» WHAT YOU ARE ASKED TO DO:
Everything in the listing must be repeated exactly, apart from the images.

» INFORMATION SHOWN:

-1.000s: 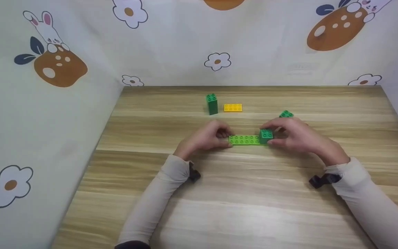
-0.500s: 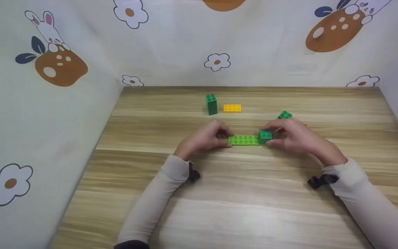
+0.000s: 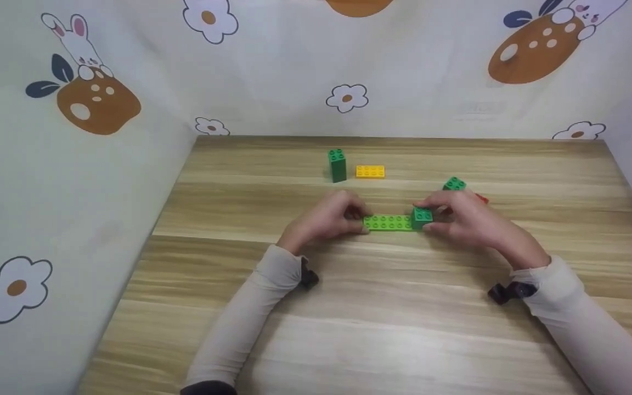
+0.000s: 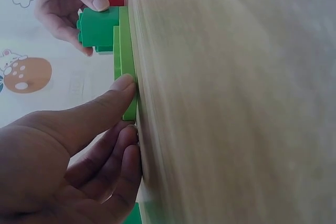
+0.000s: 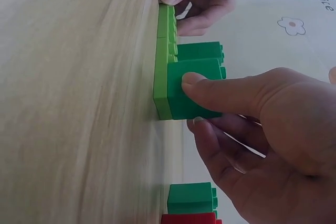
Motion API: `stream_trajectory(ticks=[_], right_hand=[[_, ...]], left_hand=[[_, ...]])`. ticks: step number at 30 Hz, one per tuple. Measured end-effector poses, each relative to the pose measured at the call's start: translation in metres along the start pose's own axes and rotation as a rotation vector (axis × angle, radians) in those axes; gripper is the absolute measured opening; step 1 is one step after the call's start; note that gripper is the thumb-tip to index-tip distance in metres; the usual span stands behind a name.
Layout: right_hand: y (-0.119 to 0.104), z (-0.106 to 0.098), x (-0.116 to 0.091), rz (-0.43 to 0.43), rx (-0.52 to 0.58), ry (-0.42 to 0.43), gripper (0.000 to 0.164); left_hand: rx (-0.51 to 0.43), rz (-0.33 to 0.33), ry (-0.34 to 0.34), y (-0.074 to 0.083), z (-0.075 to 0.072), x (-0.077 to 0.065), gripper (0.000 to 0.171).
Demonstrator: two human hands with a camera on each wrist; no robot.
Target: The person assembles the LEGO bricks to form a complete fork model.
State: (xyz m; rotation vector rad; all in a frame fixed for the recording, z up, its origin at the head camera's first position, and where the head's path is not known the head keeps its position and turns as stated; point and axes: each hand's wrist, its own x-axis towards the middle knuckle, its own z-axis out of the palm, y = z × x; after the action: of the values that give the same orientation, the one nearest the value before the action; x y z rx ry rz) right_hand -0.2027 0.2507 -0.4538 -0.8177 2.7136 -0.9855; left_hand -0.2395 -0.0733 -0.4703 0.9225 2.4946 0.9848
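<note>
A lime-green studded strip (image 3: 387, 222) lies flat on the table, with a seam partway along it in the right wrist view. At its left end my left hand (image 3: 327, 216) pinches it between thumb and fingers. A square green brick (image 3: 422, 218) stands upright on the strip's right end. My right hand (image 3: 472, 216) grips this brick, the thumb (image 5: 195, 82) pressed on its near side and the fingers behind. In the right wrist view the brick's base meets the strip's top.
Farther back stand a tall dark-green block (image 3: 338, 166) and a flat yellow brick (image 3: 370, 171). Beyond my right hand sit another green brick (image 3: 454, 184) and a red brick (image 3: 482, 198), both partly hidden in the head view. A patterned white sheet (image 3: 272, 66) rises behind the table.
Both hands keep their grips, and the green brick stays at the strip's right end. More of the red brick shows past my right hand.
</note>
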Motion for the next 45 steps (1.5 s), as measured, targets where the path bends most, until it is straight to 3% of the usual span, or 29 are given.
stream_trajectory(ticks=[11,21,27,32,39,45], right_hand=[[0.003,0.003,-0.003,-0.006,0.004,0.02,0.044],[0.002,0.007,0.001,0.006,-0.025,-0.023,0.051],[0.003,0.007,-0.001,0.008,-0.038,-0.023,0.064],[0.005,-0.001,-0.002,-0.009,-0.01,0.04,0.066],[0.014,-0.009,-0.003,-0.018,0.072,0.156,0.045],[0.023,-0.013,-0.01,-0.035,0.063,0.277,0.034]], left_hand=[[-0.029,0.041,0.003,-0.003,0.0,0.001,0.029],[-0.063,-0.007,-0.006,-0.004,-0.002,-0.002,0.031],[-0.06,-0.01,-0.011,-0.004,-0.002,-0.001,0.032],[-0.058,-0.011,-0.015,-0.004,-0.002,0.0,0.031],[-0.074,-0.003,-0.012,-0.005,-0.001,-0.001,0.03],[-0.061,0.011,-0.01,-0.005,-0.001,0.0,0.03]])
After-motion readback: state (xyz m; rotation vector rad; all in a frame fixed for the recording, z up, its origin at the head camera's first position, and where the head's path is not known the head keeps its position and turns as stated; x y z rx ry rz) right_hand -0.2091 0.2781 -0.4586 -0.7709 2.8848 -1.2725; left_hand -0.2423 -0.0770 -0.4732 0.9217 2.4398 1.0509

» RESULT OF THE EXERCISE:
-1.000s: 
-0.500s: 
+0.000s: 
+0.000s: 
+0.000s: 
Motion API: `stream_trajectory(ticks=[_], right_hand=[[_, ...]], left_hand=[[_, ...]])`. ticks: step number at 30 Hz, one per tuple. Measured end-effector poses, each relative to the pose measured at the call's start: translation in metres along the start pose's own axes and rotation as a rotation vector (axis × angle, radians) in those axes; gripper is the absolute measured opening; step 1 is one step after the call's start; note that gripper is the thumb-tip to index-tip distance in metres; the usual span stands behind a name.
Layout: right_hand: y (-0.119 to 0.104), z (-0.106 to 0.098), x (-0.116 to 0.091), rz (-0.43 to 0.43), rx (-0.52 to 0.58), ry (-0.42 to 0.43), gripper (0.000 to 0.164); left_hand: rx (-0.51 to 0.43), rz (-0.33 to 0.33), ry (-0.34 to 0.34), y (-0.074 to 0.083), z (-0.075 to 0.072), x (-0.077 to 0.065), gripper (0.000 to 0.171).
Demonstrator: two human hands with a camera on each wrist; no robot.
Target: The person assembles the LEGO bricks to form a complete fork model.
State: (xyz m; rotation vector rad; all in a frame fixed for the recording, z up, its origin at the head camera's first position, and where the head's path is not known the head keeps its position and turns as stated; point and axes: each hand's wrist, its own x-axis towards the middle knuckle, its own z-axis out of the palm, y = z × x; after the action: of the values that give the same orientation, the one nearest the value before the action; x y z rx ry rz) right_hand -0.2027 0.2507 -0.4538 -0.8177 2.7136 -0.9855; left_hand -0.2395 -0.0733 -0.4703 0.9225 2.4946 0.9848
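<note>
A lime-green studded strip (image 3: 387, 222) lies flat on the table, with a seam partway along it in the right wrist view. At its left end my left hand (image 3: 327, 216) pinches it between thumb and fingers. A square green brick (image 3: 422, 218) stands upright on the strip's right end. My right hand (image 3: 472, 216) grips this brick, the thumb (image 5: 195, 82) pressed on its near side and the fingers behind. In the right wrist view the brick's base meets the strip's top.
Farther back stand a tall dark-green block (image 3: 338, 166) and a flat yellow brick (image 3: 370, 171). Beyond my right hand sit another green brick (image 3: 454, 184) and a red brick (image 3: 482, 198), both partly hidden in the head view. A patterned white sheet (image 3: 272, 66) rises behind the table.
Both hands keep their grips, and the green brick stays at the strip's right end. More of the red brick shows past my right hand.
</note>
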Motion for the next 45 steps (1.5 s), as measured, targets where the path bends most, until it is straight to 3% of the usual span, or 29 are given.
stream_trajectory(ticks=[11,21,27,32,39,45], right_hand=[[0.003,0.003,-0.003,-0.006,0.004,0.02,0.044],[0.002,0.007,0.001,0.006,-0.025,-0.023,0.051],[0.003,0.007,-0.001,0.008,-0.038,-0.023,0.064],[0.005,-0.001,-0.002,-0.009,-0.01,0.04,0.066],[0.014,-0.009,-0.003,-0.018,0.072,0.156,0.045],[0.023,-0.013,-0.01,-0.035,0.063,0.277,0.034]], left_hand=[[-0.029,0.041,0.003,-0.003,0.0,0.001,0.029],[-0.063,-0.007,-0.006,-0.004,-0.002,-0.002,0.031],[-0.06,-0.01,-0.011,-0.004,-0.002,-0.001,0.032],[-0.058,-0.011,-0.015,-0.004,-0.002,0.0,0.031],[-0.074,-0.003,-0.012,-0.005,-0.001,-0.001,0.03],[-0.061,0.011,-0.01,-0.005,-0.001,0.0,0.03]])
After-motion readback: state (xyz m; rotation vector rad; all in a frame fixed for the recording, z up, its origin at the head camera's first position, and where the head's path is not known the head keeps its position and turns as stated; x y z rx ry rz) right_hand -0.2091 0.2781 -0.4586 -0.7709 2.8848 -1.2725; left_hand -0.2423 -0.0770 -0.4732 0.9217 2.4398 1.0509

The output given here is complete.